Research Preparation, Design, and Planning


Examine your biases (personal, societal, disciplinary, etc.) through self-reflection. Consider how those biases might create gaps within your research.

If you are not marginalized, commit to self-education about the fundamentals of racism and various forms of oppression. Gain knowledge surrounding your own biases through scholarly work, community-based engagement and speaking with peers, friends, and family members.

Identify the community or communities impacted by your research question, clarify their issues of concern and explore root causes.

Understand the systematic barriers that are part of established social programs and health care systems to exclude racialized and/or other socially marginalized populations.

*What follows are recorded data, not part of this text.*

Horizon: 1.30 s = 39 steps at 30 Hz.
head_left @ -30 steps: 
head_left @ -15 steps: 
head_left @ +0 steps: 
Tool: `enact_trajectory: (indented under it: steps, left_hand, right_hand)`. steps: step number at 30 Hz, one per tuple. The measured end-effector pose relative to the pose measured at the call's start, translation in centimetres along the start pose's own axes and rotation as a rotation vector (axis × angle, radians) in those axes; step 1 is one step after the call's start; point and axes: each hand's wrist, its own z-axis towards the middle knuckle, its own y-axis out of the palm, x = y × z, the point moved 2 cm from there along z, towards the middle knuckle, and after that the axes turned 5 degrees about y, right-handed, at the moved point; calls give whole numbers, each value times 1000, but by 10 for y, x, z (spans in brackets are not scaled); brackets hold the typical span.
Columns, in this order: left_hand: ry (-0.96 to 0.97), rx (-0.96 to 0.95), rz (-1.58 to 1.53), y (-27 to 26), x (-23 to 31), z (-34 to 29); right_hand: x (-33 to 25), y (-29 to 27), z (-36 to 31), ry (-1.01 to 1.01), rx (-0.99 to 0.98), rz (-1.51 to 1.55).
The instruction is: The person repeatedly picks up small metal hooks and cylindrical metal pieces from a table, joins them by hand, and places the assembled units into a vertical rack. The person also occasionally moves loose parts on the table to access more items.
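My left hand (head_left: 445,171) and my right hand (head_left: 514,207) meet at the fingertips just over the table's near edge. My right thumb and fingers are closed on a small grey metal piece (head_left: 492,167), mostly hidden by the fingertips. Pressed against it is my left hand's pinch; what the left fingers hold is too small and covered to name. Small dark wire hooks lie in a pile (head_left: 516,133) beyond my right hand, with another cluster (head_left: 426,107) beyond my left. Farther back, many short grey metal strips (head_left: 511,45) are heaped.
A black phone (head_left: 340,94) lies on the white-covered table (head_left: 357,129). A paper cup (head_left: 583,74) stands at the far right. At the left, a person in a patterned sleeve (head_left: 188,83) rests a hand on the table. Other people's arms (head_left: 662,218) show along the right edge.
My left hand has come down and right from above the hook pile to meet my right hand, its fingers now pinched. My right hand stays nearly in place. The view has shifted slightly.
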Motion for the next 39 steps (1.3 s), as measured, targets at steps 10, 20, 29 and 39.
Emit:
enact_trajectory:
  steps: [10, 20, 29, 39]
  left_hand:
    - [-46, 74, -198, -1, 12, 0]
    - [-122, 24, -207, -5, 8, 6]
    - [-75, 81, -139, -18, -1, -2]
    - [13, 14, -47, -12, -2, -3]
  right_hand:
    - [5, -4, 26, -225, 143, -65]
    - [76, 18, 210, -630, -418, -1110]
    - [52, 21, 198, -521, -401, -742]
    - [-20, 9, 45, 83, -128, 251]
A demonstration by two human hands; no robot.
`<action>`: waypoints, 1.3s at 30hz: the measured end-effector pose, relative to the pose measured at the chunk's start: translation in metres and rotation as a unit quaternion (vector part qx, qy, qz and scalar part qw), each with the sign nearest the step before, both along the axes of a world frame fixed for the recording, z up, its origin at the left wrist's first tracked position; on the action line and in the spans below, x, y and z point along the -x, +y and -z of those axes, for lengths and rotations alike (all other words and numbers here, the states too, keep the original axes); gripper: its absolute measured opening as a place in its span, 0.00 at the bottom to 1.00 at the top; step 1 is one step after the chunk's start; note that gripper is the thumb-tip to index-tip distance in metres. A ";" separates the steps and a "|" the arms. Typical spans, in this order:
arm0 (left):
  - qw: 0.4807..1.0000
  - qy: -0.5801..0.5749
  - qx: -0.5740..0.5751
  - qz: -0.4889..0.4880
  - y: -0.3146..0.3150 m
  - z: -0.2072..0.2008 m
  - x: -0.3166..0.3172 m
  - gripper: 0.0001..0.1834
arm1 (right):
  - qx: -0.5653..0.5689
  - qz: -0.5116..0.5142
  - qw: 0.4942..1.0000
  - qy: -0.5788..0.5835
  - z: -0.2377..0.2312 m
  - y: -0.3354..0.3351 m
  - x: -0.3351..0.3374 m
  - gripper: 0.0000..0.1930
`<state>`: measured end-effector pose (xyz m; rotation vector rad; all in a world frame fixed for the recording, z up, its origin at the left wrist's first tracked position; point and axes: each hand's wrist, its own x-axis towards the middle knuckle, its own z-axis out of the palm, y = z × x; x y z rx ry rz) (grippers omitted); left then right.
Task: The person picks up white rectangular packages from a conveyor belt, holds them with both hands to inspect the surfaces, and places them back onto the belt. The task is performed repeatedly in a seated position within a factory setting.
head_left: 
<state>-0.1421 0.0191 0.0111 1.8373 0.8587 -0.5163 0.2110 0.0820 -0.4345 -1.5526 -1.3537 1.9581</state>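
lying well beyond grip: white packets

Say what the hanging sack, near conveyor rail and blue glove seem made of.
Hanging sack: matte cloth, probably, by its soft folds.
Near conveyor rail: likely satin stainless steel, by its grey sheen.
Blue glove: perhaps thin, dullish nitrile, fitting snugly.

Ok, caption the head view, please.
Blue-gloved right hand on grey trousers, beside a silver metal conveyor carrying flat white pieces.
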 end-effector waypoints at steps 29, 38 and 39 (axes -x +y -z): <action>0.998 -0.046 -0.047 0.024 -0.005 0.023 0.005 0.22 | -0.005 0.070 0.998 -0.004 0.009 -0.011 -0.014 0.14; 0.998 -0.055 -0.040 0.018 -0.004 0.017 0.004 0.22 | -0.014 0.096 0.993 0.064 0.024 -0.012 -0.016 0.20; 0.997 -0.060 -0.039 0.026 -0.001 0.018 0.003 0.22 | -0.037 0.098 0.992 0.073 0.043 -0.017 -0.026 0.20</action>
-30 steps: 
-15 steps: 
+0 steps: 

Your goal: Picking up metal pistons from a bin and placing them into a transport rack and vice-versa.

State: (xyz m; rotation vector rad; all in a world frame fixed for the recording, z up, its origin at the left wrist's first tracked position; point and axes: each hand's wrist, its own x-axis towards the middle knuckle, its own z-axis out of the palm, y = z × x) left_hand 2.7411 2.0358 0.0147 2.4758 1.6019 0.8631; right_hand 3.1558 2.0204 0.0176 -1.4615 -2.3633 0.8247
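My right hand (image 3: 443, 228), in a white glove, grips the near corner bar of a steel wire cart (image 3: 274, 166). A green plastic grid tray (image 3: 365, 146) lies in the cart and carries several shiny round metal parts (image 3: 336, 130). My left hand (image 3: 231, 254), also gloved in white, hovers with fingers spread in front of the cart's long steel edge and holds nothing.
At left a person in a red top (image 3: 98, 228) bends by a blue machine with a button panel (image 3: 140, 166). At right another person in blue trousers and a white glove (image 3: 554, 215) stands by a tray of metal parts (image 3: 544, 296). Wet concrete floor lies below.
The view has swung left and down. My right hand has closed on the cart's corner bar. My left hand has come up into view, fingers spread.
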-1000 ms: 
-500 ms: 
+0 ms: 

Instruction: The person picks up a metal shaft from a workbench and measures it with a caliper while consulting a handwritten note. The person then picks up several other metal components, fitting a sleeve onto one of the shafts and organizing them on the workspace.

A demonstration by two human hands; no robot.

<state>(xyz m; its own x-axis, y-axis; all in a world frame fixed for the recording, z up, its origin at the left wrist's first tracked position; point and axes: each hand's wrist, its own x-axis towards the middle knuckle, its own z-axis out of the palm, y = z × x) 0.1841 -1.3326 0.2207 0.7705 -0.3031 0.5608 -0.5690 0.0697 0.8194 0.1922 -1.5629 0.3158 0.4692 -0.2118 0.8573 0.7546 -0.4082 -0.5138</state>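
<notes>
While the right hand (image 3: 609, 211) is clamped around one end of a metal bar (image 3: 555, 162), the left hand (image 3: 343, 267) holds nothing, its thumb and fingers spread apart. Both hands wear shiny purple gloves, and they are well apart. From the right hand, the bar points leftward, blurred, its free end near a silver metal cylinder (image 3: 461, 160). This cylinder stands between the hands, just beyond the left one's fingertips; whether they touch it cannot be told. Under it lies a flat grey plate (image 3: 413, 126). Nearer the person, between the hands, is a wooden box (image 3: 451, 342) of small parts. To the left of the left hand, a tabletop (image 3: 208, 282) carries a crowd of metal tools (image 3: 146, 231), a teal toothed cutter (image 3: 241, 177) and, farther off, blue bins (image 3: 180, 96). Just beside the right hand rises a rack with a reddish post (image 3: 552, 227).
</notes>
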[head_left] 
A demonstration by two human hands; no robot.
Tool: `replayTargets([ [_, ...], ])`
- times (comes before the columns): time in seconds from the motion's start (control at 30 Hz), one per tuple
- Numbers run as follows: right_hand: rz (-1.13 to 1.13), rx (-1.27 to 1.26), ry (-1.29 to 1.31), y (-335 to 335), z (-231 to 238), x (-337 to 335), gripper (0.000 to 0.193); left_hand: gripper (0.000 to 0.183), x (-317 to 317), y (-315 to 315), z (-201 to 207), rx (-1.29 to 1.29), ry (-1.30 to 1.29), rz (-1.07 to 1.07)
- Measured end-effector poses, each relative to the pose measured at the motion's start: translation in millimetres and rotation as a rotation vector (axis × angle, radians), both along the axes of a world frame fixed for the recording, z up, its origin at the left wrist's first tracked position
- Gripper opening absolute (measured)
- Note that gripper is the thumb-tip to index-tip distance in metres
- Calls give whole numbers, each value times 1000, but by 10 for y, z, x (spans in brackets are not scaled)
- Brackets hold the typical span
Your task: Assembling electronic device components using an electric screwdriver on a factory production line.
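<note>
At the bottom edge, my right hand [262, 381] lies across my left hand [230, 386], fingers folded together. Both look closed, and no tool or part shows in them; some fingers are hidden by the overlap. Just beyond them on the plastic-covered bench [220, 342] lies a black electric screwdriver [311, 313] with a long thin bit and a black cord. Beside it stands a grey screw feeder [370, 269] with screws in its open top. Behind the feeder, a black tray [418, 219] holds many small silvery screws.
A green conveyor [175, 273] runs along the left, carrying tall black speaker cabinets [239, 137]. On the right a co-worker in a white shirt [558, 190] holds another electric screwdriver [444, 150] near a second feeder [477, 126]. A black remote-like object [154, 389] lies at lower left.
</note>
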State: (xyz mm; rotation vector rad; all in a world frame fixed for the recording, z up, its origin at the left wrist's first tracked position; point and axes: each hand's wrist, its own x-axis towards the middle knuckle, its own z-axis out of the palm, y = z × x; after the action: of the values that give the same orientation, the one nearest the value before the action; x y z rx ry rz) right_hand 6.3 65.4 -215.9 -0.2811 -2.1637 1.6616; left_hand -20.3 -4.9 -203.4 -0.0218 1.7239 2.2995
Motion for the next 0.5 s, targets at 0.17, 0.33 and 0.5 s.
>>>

Unpack ways in which lived experiences with racism experienced at multiple levels prevent individuals from engaging in social care interventions.

Identify collaborators (whether academic, practice, community, etc.) who have diverse lived experiences particularly related to racism and navigating social care and health services.

Build relationships with community partners (e.g., develop mutual respect, accept criticism, and earn trustworthiness) to enable you to check bias.

Collaboratively develop research questions and (SMART) goals. Include goals of value to the community to the extent that the community is committed to its future beyond the research project.

With community partners, develop a plan for how the study can be used to further community goals (e.g. advocacy goals, community health improvement initiatives).

Use asset-based framing in developing your research questions.

Develop a research protocol that gives voice and value to the community by prioritizing the perspectives of those with lived experiences.

Establish a timeline for community involvement throughout the process such that equal value is placed on community vs researcher expertise.

Include a plan for orientation for all individuals involved that includes sharing of history and values.

Include a mutually acceptable plan for monitoring/evaluating partnership development and project advancement as well as publication participation from inception.

Include plan for workforce development (e.g., training and opportunities for community members to build professional skills; training for research staff roles).

Include a mechanism for community or lived experience experts to have contact with funders.

Develop a data governance plan that considers data access and/or ownership inclusive of the community.